De croatas, yugoslavos y aroma a café
Ladislav Miljenko tuvo que inspirar hondo para contener la bronca contenida que cargaba en el corazón: su rabia y frustración se arremolinaban en un ovillo que crecía y se sacudía en un viaje de ida y vuelta entre su garganta y sus intestinos.
Abuelo de tres generaciones, empresario de antaño y jubilado en la actualidad, solía caminar apoyado en un viejo bastón español que alguien le regaló en el momento menos oportuno, pero que tiempo después, cuando se dio cuenta de que su equilibrio ya no era de fiar, supo aprovechar para sostener su mal llamada libertad.
—¡72 horas! —refunfuñó, al tiempo que entró al viejo café donde solía reunirse con quienes, como él, habían escapado de los horrores de la guerra.
Nikola Milivoj, su amigo desde la época de la revolución nacional, lo miró como quien mira a un nieto hacer berrinche: sin pena ni gloria, y hasta con algo de condescendencia.
—Tómalo como de quien viene —atinó a decirle mientras aún se evaporaba delante suyo el aroma a café.
—Es fácil decirlo —le respondió—, y no me molesta por mí, me enfada por mis hijos, por mis nietos y mi único bisnieto. Yo vine a Bolivia sin un centavo, y con trabajo y esfuerzo construí una empresa decente que hoy día es fuente de trabajo de decenas de familias bolivianas.
—Para gente como ésa no somos ni nunca seremos bolivianos —afirmó.

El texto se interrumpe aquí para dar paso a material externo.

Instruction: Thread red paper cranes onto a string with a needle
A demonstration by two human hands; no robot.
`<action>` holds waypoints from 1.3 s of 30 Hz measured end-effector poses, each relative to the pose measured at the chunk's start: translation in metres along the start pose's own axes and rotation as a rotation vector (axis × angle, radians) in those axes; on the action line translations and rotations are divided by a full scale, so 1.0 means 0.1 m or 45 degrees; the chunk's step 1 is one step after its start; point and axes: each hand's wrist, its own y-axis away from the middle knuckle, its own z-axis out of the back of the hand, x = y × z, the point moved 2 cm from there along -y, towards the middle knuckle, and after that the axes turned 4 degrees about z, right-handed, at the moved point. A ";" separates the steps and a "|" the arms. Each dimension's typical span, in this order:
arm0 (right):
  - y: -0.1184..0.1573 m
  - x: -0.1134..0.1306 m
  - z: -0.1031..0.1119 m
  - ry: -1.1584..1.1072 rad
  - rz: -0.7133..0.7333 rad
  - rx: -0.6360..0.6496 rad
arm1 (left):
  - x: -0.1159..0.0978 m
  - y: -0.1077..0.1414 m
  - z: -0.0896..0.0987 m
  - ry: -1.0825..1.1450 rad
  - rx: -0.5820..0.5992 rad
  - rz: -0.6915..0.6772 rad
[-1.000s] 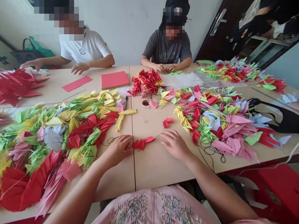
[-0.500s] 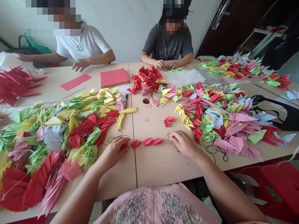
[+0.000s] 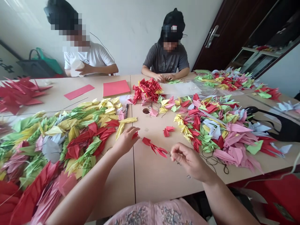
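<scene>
Gently pinching the thin thread [image 3: 174, 155] in the right hand [image 3: 191, 161] and narrowly gripping a small red crane [image 3: 134, 135] in the left hand [image 3: 126, 141], keeping the red paper cranes [image 3: 154, 147] in a line.

Pale worktop [image 3: 150, 181], tables pushed together, seam down the middle, small round hole [image 3: 145, 111] near it. Big mixed heap of origami cranes [image 3: 70, 140] on near left, another big heap [image 3: 211, 125] on right, smaller heap [image 3: 225, 79] far right. Red crane pile [image 3: 147, 90] mid-table, more red cranes [image 3: 18, 97] far left. Also stack of red paper [image 3: 116, 88], loose red strip [image 3: 79, 92], pen [image 3: 127, 110], clear plastic sheet [image 3: 180, 89], loops of black thread [image 3: 214, 161] by right heap.
</scene>
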 end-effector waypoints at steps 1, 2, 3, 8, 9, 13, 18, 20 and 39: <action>0.02 0.03 -0.06 0.000 -0.014 0.077 | 0.01 -0.08 -0.01 -0.026 -0.023 0.007; 0.03 0.05 -0.13 0.030 -0.021 0.174 | 0.04 -0.15 -0.03 -0.057 -0.047 0.021; 0.05 0.05 -0.21 0.084 -0.020 0.274 | 0.07 -0.22 -0.04 -0.095 -0.073 0.046; 0.18 -0.07 -0.48 0.318 -0.009 0.411 | 0.30 -0.42 -0.02 -0.302 -0.170 0.289; 0.20 -0.10 -0.49 0.309 -0.021 0.384 | 0.34 -0.42 0.00 -0.332 -0.167 0.327; 0.26 -0.22 -0.48 0.374 -0.021 0.257 | 0.34 -0.37 0.03 -0.393 -0.104 0.366; 0.24 -0.40 -0.51 0.563 0.048 0.140 | 0.21 -0.22 0.02 -0.355 0.033 0.350; 0.22 -0.48 -0.53 0.623 0.073 0.109 | 0.16 -0.14 0.02 -0.327 0.078 0.339; -0.55 -0.45 -0.55 1.143 0.239 0.310 | 0.11 0.60 0.15 -0.193 0.136 0.269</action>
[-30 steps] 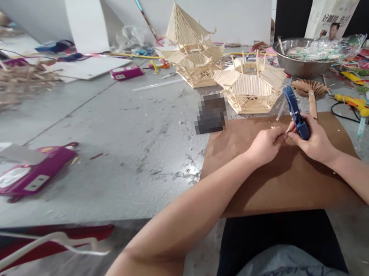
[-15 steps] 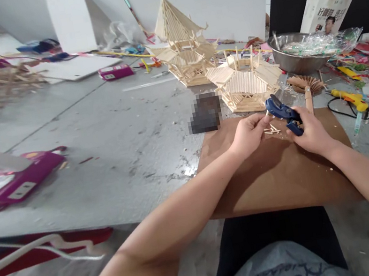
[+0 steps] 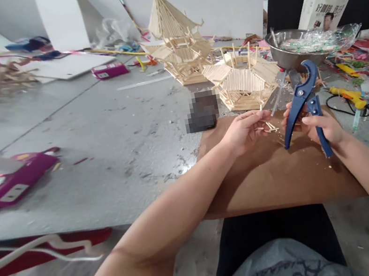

—Pero mis hijos aman esta tierra, mis nietos adoran sus montañas y sus bosques; no es justo que un hombre que hace mucho ha perdido la moral juzgue nuestro amor al país sólo porque mi apellido sea extranjero.
—Es que los políticos buscan salirse por la tangente —afirmó Nikola Milivoj—, es más fácil apuntar a temas de afuera en vez de aceptar que están podridos por dentro.
Los viejos amigos se sentaron en silencio mientras el vapor de sus cafés se elevaba en las alturas disipando los temas importantes: resolver el paro, volver a trabajar, sostener una economía saludable, tener políticos honestos, aumentar las posibilidades de crecimiento, dar estabilidad jurídica, tener elecciones limpias, ser un solo país y hasta vivir en paz.
Cuando se despidieron, los amigos se fueron sintiéndose más bolivianos que los bolivianos y más amantes de su gente que los propios lugareños. Porque amar a un país es algo que no lo define la ideología ni el radicalismo.